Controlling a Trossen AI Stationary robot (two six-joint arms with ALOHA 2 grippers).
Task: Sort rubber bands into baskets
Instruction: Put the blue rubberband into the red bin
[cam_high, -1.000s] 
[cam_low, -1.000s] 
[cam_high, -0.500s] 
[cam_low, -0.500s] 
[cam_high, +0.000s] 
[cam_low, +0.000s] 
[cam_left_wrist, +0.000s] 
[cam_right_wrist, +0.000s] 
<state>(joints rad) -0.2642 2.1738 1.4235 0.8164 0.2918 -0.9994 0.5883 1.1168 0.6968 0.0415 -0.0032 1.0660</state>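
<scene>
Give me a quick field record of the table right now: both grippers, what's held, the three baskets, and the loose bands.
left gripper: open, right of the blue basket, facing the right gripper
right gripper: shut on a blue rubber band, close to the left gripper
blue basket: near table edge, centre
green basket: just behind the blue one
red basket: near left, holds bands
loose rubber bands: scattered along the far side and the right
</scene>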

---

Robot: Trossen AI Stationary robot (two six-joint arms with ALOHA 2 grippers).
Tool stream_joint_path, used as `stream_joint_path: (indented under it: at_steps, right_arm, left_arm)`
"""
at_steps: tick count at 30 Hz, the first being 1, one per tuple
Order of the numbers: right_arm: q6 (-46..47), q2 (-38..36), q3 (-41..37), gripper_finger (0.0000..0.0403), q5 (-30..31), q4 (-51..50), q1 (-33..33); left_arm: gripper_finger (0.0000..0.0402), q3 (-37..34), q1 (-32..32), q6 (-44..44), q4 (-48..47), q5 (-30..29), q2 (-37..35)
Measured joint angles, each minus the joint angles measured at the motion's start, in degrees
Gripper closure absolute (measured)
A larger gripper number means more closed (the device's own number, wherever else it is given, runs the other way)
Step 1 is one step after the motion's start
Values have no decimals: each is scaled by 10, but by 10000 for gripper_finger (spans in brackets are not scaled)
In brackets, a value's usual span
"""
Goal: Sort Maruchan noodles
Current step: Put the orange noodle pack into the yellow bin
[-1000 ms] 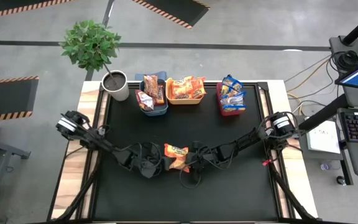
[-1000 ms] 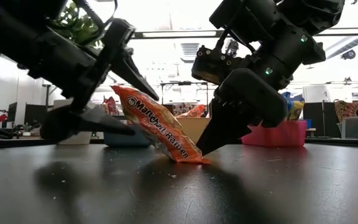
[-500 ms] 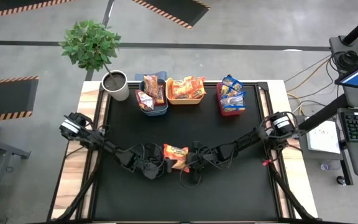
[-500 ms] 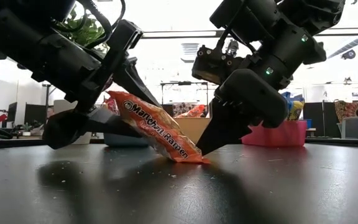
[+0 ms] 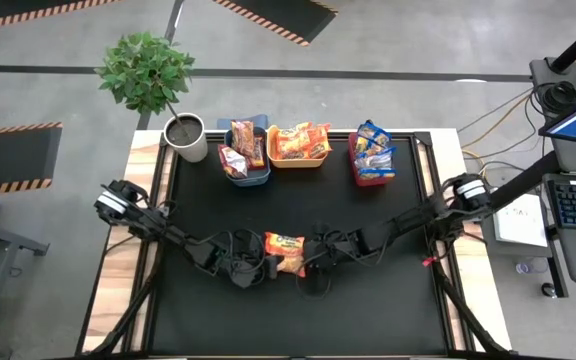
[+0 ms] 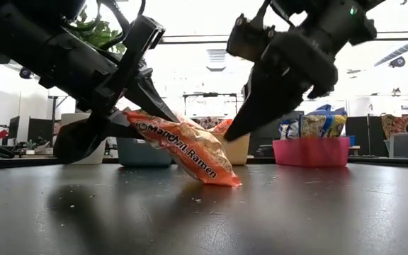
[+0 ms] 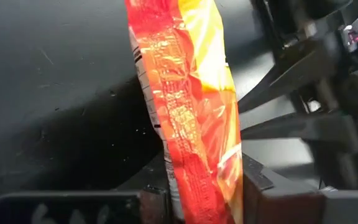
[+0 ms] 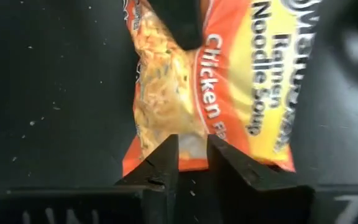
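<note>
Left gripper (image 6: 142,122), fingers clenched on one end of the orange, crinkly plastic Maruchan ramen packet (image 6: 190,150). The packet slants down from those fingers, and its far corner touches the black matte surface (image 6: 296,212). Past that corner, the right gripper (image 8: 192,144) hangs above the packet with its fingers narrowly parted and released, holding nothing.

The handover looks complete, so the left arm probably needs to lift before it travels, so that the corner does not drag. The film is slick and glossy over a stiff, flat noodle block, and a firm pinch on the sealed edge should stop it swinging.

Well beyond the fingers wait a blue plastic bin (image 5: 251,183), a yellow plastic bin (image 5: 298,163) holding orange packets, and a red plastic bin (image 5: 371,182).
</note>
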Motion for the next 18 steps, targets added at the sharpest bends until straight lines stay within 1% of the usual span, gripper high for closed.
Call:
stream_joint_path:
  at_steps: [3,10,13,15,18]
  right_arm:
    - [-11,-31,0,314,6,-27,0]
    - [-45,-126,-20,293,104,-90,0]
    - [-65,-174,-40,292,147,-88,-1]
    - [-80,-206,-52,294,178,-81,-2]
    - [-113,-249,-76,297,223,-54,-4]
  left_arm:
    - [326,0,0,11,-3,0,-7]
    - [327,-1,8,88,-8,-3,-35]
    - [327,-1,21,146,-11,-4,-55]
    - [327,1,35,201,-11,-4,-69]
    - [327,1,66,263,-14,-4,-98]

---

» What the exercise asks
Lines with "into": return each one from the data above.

» Solution for this problem
Task: Sort rubber bands into baskets
Instruction: Put the blue rubberband into the red bin
Current step: Put the orange noodle pack into the yellow bin

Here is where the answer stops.